L’Afrique tourne désormais son regard vers de nouveaux partenaires, tout en s’éloignant progressivement des exigences démocratiques imposées par les anciennes puissances coloniales. Depuis l’appel historique de François Mitterrand à La Baule en 1990, les pays du continent avaient progressivement adopté des réformes pour se conformer aux standards occidentaux. Pourtant, ces mesures, parfois mal adaptées ou mal appliquées, ont fini par alimenter un rejet des institutions et des valeurs démocratiques qu’elles étaient censées promouvoir.

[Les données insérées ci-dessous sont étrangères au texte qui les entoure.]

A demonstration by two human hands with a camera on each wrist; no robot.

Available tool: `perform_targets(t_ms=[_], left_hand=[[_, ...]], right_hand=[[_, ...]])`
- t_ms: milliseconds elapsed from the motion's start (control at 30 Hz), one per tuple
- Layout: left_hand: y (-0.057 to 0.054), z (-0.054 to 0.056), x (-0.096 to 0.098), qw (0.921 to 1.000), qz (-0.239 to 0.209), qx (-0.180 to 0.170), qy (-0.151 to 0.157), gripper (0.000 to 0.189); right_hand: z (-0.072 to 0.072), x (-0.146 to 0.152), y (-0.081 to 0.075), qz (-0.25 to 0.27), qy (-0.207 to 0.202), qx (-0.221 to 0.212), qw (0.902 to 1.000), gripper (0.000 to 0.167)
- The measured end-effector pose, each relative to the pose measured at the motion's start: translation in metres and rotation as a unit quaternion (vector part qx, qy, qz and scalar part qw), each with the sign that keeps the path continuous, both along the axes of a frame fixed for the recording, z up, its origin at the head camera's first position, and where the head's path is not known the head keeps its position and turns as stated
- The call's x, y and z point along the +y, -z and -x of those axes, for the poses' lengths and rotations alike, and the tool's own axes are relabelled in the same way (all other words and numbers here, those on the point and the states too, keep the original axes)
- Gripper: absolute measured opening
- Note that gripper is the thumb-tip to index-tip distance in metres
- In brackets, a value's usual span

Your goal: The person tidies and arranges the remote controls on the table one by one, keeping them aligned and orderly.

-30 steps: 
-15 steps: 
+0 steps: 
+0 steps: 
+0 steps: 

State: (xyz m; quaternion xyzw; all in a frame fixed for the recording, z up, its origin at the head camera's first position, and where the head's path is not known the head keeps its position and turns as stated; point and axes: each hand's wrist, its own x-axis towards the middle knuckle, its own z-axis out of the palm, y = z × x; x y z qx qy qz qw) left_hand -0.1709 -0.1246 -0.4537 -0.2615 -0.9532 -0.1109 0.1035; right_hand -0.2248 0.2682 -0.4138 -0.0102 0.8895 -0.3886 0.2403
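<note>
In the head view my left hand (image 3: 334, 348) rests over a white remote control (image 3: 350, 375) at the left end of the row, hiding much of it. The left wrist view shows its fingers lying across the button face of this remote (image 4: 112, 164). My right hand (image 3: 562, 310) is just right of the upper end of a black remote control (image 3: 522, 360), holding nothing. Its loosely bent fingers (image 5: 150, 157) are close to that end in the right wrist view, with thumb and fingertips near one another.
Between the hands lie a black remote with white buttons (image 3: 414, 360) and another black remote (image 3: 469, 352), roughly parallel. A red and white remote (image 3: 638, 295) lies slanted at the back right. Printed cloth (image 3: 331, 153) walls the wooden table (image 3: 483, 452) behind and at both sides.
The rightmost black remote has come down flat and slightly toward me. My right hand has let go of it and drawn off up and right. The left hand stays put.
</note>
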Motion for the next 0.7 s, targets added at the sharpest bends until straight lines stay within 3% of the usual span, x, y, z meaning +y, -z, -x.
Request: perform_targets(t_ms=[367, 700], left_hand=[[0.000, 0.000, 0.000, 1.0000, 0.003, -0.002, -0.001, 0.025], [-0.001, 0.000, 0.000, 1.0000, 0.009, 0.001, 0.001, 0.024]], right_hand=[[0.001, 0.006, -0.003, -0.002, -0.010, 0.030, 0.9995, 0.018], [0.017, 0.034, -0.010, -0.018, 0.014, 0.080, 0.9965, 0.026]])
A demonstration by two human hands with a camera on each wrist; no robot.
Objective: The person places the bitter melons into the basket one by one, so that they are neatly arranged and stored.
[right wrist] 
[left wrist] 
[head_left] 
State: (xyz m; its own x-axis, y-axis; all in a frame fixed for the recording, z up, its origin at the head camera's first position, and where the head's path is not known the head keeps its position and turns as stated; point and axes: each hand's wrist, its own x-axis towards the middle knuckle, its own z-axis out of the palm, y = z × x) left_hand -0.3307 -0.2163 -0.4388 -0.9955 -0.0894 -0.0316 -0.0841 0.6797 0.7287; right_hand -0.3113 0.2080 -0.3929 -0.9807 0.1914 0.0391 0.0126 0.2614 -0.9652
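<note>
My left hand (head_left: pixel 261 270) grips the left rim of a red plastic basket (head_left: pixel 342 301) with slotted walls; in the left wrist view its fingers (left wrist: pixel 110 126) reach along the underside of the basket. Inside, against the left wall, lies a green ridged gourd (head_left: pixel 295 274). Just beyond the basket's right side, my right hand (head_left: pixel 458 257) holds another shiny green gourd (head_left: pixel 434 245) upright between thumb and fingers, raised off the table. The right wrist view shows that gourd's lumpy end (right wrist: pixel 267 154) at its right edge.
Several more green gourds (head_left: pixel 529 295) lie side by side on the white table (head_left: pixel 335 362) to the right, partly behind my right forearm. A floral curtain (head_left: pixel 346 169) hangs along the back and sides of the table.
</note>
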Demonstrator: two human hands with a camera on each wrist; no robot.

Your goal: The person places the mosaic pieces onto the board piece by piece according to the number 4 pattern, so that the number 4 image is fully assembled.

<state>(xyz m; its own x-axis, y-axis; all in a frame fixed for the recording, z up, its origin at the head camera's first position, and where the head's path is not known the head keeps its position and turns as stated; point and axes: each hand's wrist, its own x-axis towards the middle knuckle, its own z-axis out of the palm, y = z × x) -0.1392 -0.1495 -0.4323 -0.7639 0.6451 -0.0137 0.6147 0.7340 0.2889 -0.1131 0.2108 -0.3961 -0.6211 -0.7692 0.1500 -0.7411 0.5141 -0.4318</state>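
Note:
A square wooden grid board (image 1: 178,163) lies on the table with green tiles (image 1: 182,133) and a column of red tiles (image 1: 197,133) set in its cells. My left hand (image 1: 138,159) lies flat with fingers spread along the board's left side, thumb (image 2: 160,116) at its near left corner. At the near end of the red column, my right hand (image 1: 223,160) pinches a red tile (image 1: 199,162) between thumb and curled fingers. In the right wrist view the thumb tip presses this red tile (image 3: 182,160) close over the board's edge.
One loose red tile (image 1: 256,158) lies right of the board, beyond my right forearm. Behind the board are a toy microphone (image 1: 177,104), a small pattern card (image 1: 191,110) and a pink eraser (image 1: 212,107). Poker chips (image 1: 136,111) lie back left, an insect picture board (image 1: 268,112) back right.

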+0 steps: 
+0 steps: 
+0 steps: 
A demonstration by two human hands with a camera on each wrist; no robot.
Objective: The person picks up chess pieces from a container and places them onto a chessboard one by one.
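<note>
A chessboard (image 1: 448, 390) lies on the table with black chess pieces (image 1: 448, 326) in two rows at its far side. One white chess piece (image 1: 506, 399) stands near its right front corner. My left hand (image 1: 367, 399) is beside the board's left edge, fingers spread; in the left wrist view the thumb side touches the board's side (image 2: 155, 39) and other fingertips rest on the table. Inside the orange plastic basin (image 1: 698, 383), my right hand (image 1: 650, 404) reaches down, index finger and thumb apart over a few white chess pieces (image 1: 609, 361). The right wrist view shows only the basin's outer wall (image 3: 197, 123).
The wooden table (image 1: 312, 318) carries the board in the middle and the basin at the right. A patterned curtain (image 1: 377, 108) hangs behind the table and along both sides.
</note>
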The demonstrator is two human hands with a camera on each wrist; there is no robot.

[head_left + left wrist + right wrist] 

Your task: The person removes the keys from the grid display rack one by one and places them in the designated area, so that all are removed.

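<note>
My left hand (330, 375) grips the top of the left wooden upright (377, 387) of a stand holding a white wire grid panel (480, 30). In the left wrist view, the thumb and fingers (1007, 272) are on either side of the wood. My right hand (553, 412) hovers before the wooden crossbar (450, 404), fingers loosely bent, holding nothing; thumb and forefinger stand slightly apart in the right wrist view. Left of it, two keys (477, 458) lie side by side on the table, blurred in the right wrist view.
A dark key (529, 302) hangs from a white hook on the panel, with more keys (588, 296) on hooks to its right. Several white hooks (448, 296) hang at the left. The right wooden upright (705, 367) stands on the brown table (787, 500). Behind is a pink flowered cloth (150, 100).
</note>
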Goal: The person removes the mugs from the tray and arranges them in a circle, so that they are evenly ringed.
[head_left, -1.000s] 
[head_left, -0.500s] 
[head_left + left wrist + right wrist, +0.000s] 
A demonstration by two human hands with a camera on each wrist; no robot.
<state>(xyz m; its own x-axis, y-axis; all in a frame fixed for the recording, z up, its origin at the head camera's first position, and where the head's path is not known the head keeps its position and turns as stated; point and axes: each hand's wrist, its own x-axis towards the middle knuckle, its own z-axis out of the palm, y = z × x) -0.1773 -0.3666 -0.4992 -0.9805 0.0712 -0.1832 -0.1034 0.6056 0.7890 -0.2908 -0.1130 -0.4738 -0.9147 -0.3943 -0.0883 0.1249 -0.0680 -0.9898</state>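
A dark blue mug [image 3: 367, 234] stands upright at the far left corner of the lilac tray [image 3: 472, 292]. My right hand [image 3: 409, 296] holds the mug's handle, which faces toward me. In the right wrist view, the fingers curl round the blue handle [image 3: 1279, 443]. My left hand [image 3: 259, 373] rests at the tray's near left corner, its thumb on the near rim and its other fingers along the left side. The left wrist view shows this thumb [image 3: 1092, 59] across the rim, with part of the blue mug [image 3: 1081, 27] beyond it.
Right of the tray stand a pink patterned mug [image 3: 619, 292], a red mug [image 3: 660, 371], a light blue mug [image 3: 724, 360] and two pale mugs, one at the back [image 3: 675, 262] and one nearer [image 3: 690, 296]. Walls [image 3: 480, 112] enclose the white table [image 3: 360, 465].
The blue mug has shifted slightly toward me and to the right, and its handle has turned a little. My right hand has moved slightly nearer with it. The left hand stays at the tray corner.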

Cette remise en question s’accompagne d’une montée des régimes qualifiés d’« illibéraux », où les libertés individuelles s’effritent au profit d’un contrôle accru des pouvoirs en place. Les citoyens africains, en quête de stabilité, se retrouvent ainsi confrontés à un dilemme : choisir entre des démocraties formelles, souvent perçues comme inefficaces, et des alternatives autoritaires, présentées comme plus efficaces sur le court terme.